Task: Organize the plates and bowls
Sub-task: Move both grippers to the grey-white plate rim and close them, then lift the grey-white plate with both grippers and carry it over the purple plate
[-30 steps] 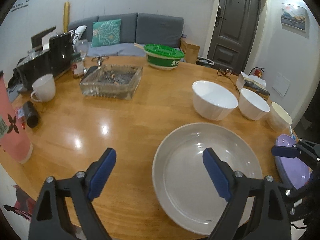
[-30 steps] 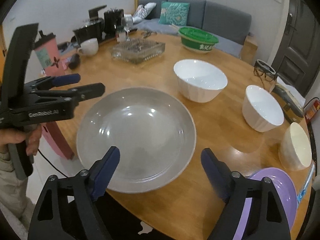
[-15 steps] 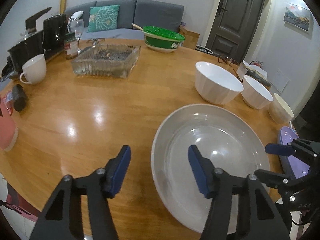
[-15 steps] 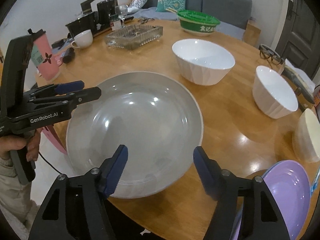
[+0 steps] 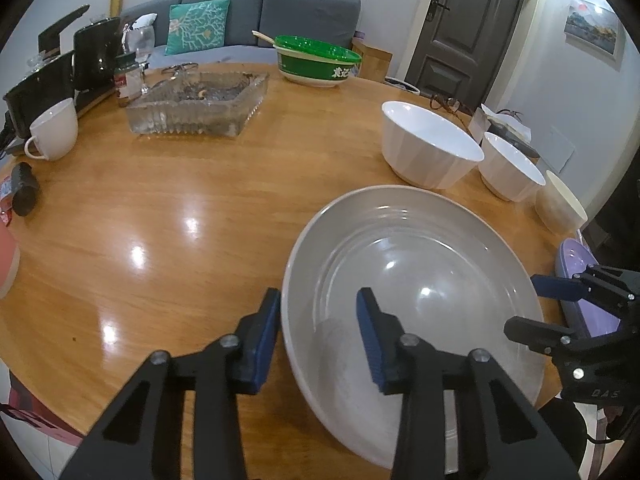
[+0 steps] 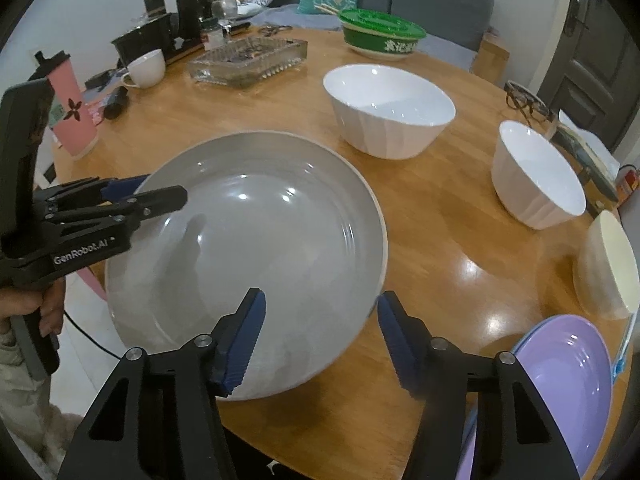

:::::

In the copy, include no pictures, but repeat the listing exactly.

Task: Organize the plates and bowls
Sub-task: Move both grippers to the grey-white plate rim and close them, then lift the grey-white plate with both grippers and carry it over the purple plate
[-30 steps] 
[-30 steps] 
[-15 steps] 
[-15 steps] 
[+0 steps] 
[+0 steps] 

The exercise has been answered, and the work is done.